Cette synthèse, j’oserais dire, nous la trouvons en Don Bosco lui-même : “Si vous m’avez aimé dans le passé, nous dit-il, continuez à m’aimer à l’avenir par l’exacte observance de nos Constitutions” (Constitutions, Préambule) ; “nous accueillons les Constitutions comme testament de Don Bosco, livre de vie pour nous et gage d’espérance pour les petits et les pauvres” (Const. 196) [c’est moi qui souligne].
4.- CONCLUSION
Presque parvenus à la fin de notre Retraite Spirituelle, je voudrais faire deux réflexions.
Si nous voulions faire en très peu de mots une synthèse de la personnalité de Don Bosco, je dirais : en centrant toute sa vie sur Dieu, dans la sequela de Jésus Christ, en dépensant toute sa vie pour les jeunes, dont il est passionné d’une façon charismatique, notre Fondateur et Père se révèle, en même temps et inséparablement, un homme saint et heureux ; il a obtenu une parfaite intégralité des deux dimensions de sa réalisation personnelle dans le Christ : la dimension “objective” = perfection, sainteté ; et la dimension “subjective” = bonheur. Elle n’est pas seulement un jeu de mots, cette expression tant de fois citée à son sujet (comme aussi au sujet de saint François de Sales, son saint patron et le nôtre) : “Un saint triste est un triste saint”.
La seconde réflexion veut être, d’une certaine manière, une synthèse finale (anticipée). Dans les différentes réflexions, nous avons cherché à “mettre en pratique” cette harmonie entre la nature et la grâce, qui est une caractéristique de Don Bosco (cf. Const. 21). En un certain sens, nous pouvons dire qu’au fond, nous n’avons approfondi rien d’autre que… le Système Préventif. Nous avons pris comme “thème” et contenu central l’amorevolezza, en tant qu’expression et manifestation de l’amour, entre les deux pôles de la raison (expérience humaine) et la religion (réflexion théologique).

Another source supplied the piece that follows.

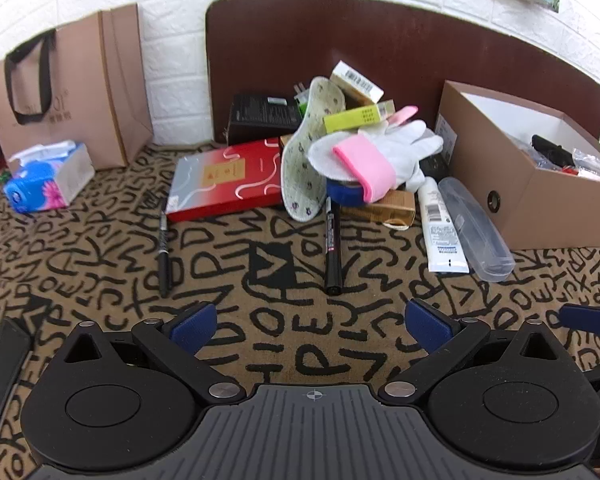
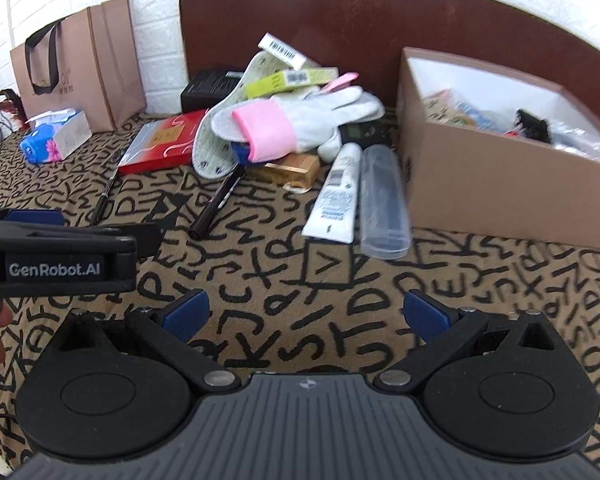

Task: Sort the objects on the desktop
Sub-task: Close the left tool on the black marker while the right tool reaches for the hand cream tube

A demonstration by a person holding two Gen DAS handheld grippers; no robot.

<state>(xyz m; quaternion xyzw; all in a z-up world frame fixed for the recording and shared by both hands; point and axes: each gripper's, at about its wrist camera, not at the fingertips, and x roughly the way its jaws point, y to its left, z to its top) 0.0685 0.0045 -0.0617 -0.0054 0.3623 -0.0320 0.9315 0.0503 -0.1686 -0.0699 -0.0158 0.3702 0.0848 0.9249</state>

C’est la synthèse la plus courte et dense que nous puissions faire… .
1 Citation traduite en français à partir de F. M. DOSTOÏEVSKI, I Demoni, Turin, Einaudi, 1994, 62-63. [Les Démons ou Les Possédés].
2 DON BOSCO, Souvenirs autobiographiques, Apostolat des Editions, Editions Paulines, Paris 1978, p. 33.
3 Cf. le texte extraordinaire (malheureusement, placé dans une note perdue au bas d’une page !) d’EBERHARD JÜNGEL, Dio Mistero del Mondo, Brescia, Queriniana, 2004, p. 416, note 15 (même si je dois expliquer que je ne suis pas totalement d’accord avec le langage qui s’y trouve utilisé).